Exactly as they appear, set down all of the records.

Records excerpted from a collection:
######

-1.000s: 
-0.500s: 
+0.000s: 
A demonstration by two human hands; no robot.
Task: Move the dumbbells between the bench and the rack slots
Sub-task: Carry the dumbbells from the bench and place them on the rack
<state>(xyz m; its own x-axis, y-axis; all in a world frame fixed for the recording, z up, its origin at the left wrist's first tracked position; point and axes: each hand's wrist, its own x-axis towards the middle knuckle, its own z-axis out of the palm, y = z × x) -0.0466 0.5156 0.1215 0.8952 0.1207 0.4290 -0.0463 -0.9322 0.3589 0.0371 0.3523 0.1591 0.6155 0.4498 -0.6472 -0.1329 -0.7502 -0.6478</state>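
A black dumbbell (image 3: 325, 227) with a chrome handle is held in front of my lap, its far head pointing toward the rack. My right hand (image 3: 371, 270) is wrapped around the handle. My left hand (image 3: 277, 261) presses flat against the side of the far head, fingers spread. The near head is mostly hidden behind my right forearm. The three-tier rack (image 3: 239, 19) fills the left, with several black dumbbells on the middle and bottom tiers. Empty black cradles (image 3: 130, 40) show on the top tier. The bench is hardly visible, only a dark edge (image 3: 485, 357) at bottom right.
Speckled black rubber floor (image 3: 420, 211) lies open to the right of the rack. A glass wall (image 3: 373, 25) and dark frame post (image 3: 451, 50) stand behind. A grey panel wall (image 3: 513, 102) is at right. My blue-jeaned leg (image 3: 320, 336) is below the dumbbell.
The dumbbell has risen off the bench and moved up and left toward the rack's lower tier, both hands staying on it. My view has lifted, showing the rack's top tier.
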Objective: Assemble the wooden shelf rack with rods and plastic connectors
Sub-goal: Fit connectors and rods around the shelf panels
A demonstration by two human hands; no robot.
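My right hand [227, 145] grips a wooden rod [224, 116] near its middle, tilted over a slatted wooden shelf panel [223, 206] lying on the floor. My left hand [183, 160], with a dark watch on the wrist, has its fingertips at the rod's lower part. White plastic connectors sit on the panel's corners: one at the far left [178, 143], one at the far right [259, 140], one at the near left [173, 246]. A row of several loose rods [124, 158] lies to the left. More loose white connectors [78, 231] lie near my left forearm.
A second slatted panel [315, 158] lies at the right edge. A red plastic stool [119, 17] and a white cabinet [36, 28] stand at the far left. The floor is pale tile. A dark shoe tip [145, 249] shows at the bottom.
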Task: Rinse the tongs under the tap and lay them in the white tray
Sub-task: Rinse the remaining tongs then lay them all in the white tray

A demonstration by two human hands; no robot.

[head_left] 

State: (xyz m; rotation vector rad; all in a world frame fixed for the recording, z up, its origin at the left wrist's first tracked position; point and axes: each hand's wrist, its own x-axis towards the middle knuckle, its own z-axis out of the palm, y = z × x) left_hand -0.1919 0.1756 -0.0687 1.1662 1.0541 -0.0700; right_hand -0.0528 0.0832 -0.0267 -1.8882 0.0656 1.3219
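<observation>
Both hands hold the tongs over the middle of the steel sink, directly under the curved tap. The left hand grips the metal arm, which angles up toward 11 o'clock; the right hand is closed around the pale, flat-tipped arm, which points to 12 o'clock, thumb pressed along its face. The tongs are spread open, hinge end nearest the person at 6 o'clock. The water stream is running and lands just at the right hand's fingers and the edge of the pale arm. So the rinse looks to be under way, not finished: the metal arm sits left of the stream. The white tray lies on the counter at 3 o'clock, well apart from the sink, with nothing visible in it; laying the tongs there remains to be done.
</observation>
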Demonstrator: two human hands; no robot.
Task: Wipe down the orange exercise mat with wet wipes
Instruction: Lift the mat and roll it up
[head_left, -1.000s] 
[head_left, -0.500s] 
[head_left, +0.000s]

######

• RESPONSE TO THE EXERCISE:
-1.000s: 
-0.500s: 
+0.000s: 
A demonstration by two human hands; no robot.
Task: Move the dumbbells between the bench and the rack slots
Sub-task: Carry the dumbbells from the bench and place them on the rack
<state>(xyz m; its own x-axis, y-axis; all in a world frame fixed for the recording, z up, its origin at the left wrist's first tracked position; point and axes: each hand's wrist, its own x-axis towards the middle knuckle, its own z-axis out of the palm, y = z × x) -0.0466 0.5156 0.1215 0.8952 0.1207 0.4290 -0.0463 -0.9322 0.3589 0.0371 0.3523 0.1591 0.6155 0.4498 -0.6472 -0.1329 -0.7502 -0.6478</state>
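A black dumbbell (image 3: 325, 227) with a chrome handle is held in front of my lap, its far head pointing toward the rack. My right hand (image 3: 371, 270) is wrapped around the handle. My left hand (image 3: 277, 261) presses flat against the side of the far head, fingers spread. The near head is mostly hidden behind my right forearm. The three-tier rack (image 3: 239, 19) fills the left, with several black dumbbells on the middle and bottom tiers. Empty black cradles (image 3: 130, 40) show on the top tier. The bench is hardly visible, only a dark edge (image 3: 485, 357) at bottom right.
Speckled black rubber floor (image 3: 420, 211) lies open to the right of the rack. A glass wall (image 3: 373, 25) and dark frame post (image 3: 451, 50) stand behind. A grey panel wall (image 3: 513, 102) is at right. My blue-jeaned leg (image 3: 320, 336) is below the dumbbell.
The dumbbell has risen off the bench and moved up and left toward the rack's lower tier, both hands staying on it. My view has lifted, showing the rack's top tier.
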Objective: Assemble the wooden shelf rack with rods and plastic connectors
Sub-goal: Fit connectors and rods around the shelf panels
A demonstration by two human hands; no robot.
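My right hand [227, 145] grips a wooden rod [224, 116] near its middle, tilted over a slatted wooden shelf panel [223, 206] lying on the floor. My left hand [183, 160], with a dark watch on the wrist, has its fingertips at the rod's lower part. White plastic connectors sit on the panel's corners: one at the far left [178, 143], one at the far right [259, 140], one at the near left [173, 246]. A row of several loose rods [124, 158] lies to the left. More loose white connectors [78, 231] lie near my left forearm.
A second slatted panel [315, 158] lies at the right edge. A red plastic stool [119, 17] and a white cabinet [36, 28] stand at the far left. The floor is pale tile. A dark shoe tip [145, 249] shows at the bottom.
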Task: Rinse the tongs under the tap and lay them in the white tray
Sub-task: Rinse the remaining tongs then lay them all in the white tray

A demonstration by two human hands; no robot.

[head_left] 

State: (xyz m; rotation vector rad; all in a world frame fixed for the recording, z up, its origin at the left wrist's first tracked position; point and axes: each hand's wrist, its own x-axis towards the middle knuckle, its own z-axis out of the palm, y = z × x) left_hand -0.1919 0.1756 -0.0687 1.1662 1.0541 -0.0700; right_hand -0.0528 0.0832 -0.0267 -1.8882 0.0656 1.3219
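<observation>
Both hands hold the tongs over the middle of the steel sink, directly under the curved tap. The left hand grips the metal arm, which angles up toward 11 o'clock; the right hand is closed around the pale, flat-tipped arm, which points to 12 o'clock, thumb pressed along its face. The tongs are spread open, hinge end nearest the person at 6 o'clock. The water stream is running and lands just at the right hand's fingers and the edge of the pale arm. So the rinse looks to be under way, not finished: the metal arm sits left of the stream. The white tray lies on the counter at 3 o'clock, well apart from the sink, with nothing visible in it; laying the tongs there remains to be done.
</observation>
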Demonstrator: two human hands; no robot.
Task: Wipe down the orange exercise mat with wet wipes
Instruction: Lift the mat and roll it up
[head_left, -1.000s] 
[head_left, -0.500s] 
[head_left, +0.000s]

This exercise is now finished.